Ainsi finit Cyrus, de tous les Perses qui vécurent après Cyrus l’ancien, le cœur le plus royal, le plus digne de régner, de l’aveu de ceux qui le pratiquèrent. Dès son enfance, élevé avec son frère et d’autres enfants, il eut sur tous une supériorité incontestable ; car tous les fils des Perses de distinction sont élevés aux portes du roi : là on apprend à être réservé ; jamais on n’entend, jamais on ne voit rien de honteux : les enfants remarquent ou ils entendent dire que tels sont honorés par le roi, et que tels autres encourent sa disgrâce, de sorte que dès leur enfance ils apprennent à commander et à obéir.
Cyrus parut avoir plus de dispositions à s’instruire que tous ceux de son âge ; les gens d’une naissance inférieure n’obéissaient pas aussi scrupuleusement que lui aux vieillards : il aimait beaucoup les chevaux et les maniait avec la plus grande adresse : on le regardait dans les exercices guerriers, le tir à l’arc et le jet du javelot, comme un jouteur passionné et infatigable.

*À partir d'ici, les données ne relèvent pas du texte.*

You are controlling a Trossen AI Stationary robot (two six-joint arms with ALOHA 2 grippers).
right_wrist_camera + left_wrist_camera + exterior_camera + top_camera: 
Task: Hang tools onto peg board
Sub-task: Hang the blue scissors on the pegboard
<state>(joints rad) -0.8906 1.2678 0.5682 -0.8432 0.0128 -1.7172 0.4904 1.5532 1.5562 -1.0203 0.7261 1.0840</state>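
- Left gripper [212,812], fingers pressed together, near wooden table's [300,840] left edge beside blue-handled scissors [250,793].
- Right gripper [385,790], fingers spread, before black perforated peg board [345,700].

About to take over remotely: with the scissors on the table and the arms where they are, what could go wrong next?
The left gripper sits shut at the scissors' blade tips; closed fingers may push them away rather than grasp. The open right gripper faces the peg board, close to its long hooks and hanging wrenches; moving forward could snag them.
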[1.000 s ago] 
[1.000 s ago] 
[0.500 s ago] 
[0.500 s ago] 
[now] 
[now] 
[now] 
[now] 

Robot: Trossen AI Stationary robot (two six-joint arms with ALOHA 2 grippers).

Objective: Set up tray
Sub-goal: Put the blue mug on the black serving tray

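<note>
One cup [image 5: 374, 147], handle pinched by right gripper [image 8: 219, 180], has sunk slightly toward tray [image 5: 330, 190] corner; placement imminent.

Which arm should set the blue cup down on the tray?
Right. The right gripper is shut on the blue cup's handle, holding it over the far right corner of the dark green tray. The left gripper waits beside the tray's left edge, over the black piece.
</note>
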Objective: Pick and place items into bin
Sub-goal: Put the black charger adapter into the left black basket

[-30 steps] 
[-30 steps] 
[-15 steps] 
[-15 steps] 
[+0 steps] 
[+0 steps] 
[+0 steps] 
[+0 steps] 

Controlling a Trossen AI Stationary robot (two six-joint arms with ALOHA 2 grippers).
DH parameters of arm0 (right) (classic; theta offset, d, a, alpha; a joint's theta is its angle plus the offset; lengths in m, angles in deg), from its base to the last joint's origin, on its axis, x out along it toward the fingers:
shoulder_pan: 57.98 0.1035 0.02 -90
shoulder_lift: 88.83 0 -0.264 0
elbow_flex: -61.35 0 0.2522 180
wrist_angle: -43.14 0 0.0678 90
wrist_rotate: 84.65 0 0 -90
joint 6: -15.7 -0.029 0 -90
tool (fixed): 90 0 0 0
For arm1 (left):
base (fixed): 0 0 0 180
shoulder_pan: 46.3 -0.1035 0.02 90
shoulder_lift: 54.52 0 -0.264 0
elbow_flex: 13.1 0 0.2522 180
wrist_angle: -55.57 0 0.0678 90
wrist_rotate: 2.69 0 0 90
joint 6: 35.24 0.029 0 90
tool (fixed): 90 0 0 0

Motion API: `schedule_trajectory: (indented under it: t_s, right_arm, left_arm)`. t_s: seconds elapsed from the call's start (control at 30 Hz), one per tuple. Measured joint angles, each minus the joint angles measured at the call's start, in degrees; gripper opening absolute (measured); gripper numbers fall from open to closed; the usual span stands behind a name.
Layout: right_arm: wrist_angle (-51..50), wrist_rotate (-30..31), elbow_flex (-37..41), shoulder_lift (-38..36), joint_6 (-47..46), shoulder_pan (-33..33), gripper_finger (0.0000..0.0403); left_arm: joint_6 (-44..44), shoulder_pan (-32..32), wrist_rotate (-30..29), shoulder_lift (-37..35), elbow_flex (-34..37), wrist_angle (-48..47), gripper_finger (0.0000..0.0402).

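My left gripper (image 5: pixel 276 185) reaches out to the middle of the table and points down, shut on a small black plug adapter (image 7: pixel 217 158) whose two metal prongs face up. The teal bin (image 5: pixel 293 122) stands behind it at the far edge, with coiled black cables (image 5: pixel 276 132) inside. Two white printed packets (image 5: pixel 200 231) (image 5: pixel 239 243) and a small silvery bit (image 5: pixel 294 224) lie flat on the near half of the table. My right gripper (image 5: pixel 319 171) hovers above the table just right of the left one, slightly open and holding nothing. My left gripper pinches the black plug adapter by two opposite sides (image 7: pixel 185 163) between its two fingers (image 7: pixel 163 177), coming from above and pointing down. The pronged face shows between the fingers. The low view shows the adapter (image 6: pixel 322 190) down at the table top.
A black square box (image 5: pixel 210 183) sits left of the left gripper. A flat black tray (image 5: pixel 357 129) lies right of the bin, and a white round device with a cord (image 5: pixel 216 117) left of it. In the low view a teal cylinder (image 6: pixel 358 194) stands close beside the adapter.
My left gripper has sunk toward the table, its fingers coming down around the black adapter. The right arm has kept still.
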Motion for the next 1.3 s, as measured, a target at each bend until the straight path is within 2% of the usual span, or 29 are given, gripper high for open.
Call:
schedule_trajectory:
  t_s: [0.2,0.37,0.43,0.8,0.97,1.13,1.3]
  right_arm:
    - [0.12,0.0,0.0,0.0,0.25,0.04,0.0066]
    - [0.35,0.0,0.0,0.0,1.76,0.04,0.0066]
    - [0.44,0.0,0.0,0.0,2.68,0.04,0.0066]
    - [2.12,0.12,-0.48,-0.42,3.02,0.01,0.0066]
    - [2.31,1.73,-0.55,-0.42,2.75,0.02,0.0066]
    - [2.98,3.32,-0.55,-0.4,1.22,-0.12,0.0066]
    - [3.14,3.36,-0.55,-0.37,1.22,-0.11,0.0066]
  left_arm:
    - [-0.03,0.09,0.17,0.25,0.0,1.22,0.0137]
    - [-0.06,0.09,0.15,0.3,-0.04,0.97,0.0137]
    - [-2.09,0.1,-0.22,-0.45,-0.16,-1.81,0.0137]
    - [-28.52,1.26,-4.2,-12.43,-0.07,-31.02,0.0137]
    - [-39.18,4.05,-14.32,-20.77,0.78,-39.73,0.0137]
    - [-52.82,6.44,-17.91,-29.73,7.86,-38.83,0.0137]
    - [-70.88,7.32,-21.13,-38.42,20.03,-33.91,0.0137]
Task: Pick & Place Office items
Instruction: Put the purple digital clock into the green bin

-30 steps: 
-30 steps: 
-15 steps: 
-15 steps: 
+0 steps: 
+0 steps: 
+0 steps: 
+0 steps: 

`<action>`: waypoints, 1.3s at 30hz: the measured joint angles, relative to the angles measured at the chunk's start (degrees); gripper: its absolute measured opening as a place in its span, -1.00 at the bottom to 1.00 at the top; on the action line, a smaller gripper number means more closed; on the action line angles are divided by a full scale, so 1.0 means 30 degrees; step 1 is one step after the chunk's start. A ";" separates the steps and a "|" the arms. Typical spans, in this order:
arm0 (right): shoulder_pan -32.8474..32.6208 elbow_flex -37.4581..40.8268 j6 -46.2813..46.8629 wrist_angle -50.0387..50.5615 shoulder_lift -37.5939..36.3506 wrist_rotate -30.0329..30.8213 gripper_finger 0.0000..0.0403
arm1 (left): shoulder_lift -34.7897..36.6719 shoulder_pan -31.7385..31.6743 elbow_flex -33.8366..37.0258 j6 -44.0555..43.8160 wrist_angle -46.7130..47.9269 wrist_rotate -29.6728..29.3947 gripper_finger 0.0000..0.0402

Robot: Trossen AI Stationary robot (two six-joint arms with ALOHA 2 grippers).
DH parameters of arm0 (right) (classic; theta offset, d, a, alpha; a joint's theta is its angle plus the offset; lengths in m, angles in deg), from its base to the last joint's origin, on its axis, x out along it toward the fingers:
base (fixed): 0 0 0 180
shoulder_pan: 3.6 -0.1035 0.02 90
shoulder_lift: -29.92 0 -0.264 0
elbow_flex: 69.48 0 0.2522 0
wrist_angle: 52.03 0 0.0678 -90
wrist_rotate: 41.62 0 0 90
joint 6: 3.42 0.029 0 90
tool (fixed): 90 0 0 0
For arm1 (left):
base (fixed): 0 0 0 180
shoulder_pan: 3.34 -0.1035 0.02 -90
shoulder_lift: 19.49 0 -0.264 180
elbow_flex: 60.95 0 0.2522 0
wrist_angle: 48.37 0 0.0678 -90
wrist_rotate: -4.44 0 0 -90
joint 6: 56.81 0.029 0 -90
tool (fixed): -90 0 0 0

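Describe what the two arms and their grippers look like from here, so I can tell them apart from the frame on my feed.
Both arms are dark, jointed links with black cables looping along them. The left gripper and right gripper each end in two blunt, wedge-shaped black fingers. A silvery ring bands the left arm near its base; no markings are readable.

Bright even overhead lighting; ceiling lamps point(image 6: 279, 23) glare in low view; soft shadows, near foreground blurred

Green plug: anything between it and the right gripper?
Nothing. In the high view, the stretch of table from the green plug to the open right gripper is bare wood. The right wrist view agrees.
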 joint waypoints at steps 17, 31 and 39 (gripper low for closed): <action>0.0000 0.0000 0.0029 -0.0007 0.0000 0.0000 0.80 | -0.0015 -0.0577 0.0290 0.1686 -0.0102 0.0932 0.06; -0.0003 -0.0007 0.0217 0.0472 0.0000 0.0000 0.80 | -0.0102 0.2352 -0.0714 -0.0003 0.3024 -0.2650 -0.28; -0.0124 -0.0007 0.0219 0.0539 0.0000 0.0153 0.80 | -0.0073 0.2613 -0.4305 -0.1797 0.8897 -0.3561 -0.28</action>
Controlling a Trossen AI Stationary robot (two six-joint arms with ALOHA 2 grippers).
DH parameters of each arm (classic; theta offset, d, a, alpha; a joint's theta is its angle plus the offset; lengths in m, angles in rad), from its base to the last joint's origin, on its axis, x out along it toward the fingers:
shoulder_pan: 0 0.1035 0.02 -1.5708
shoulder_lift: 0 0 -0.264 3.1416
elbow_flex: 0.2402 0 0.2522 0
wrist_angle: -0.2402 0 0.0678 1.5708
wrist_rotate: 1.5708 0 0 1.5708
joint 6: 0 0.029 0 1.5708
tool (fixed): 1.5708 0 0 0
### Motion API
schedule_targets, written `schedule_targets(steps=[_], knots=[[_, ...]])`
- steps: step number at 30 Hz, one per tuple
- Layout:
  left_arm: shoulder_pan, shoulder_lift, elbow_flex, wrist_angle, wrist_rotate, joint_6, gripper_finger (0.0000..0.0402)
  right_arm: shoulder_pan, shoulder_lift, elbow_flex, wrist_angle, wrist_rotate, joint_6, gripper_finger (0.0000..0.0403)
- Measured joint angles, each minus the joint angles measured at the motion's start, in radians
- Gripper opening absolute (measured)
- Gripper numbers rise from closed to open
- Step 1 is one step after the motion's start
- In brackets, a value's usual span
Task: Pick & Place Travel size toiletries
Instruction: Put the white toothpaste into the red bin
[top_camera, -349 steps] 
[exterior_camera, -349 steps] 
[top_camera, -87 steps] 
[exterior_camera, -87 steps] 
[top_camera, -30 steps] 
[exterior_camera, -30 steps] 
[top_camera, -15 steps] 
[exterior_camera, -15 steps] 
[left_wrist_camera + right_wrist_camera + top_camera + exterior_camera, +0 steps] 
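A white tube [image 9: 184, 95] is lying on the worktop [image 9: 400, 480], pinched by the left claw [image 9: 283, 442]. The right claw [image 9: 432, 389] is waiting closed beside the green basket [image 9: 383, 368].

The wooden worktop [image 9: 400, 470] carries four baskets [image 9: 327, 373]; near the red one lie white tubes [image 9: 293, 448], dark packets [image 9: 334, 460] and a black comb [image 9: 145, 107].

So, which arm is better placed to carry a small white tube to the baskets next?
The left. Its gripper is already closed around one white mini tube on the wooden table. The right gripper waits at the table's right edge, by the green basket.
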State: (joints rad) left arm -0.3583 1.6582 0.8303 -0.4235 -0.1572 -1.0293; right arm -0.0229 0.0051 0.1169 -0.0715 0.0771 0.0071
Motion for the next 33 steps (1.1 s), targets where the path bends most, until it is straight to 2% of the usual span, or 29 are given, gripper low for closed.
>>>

Quand son âge le lui permit, il devint grand amateur de chasse et avide des dangers que l’on court à la poursuite de bêtes fauves. Un ours, un jour, s’étant jeté sur lui, il n’en fut point effrayé ; il le combattit, et l’ours l’ayant fait tomber de cheval, il en reçut des blessures, dont il lui resta des cicatrices ; mais il finit par le tuer, et combla de faveurs celui qui le premier vint à son secours.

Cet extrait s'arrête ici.